Aqui está um relatório sobre O macacão problemático da Topshop de 2017.
Veja as fotos de Cindy Crawford da Vogue Espana, 1992. Também aqui.
Em fevereiro de 2026, o MUSEU BRITÂNICO removeu a palavra “Palestina” de algumas de suas exibições, dizendo que o termo foi usado de forma imprecisa e não é mais historicamente neutro, relata o Guardião.
Sheila Blair é um renomado curador americano aposentado de arte islâmica. Mais aqui.
Aqui estão mais informações sobre a edição especial Winter ’25 da DIÁRIO DE FABRICAÇÃO DE PAPEL À MÃOintitulado Palestina no papel. “Convidado editado por historiador da arte Nisa Ari, esta edição explora o papel e a presença do papel na história, sociedade e cultura palestinas.

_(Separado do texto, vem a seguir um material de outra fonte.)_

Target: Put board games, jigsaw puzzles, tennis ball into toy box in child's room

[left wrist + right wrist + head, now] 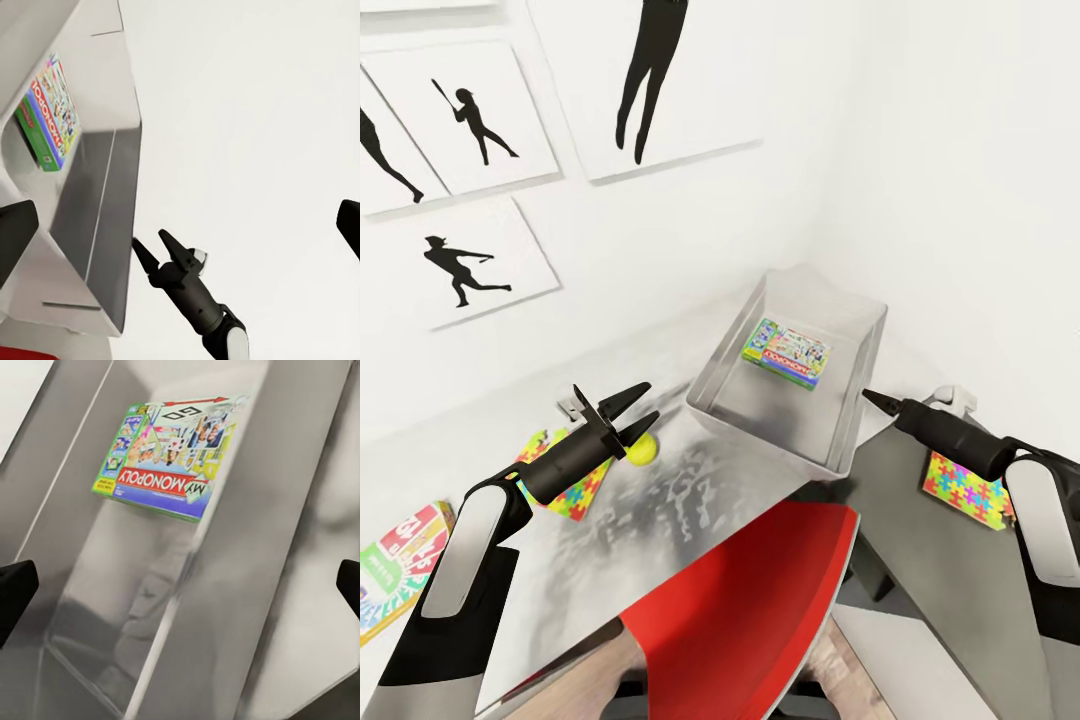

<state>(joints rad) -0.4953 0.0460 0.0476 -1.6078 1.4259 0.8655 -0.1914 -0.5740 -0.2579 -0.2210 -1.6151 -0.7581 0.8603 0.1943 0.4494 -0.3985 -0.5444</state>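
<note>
Toy box (732,385): sitting centre frame on the table (690,500), holding one Monopoly box (788,354) flat on its floor.
Left gripper (638,415): lower left, fingers spread, hovering at the tennis ball (642,450); contact impossible to tell.
Right gripper (877,401): right of box, spread per wrist views.
Puzzles: one (575,480) lying under left arm, one (965,487) at right.
Board games (395,565): lying far lower left.
</note>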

Ari pede-nos que consideremos questões como ‘Em que condições – e para quem – o papel é um lugar de salvaguarda e um lugar de potencial, de imaginação fora dos limites da realidade?’ e ‘Quais partes da Palestina foram preservadas no papel e quais partes não foram?’”
A peça de Wafa inclui a bela história de seu desenho inacabado de Cleópatra, é assim que ela enquadra PERFEIÇÃO como equilíbrio. “A lição foi na palavra árabe al-takamultraduzido como “perfeição” – não no sentido de ilegalidade ou precisão técnica, mas como algo perfeitamente inteiro, harmonioso e integrado.”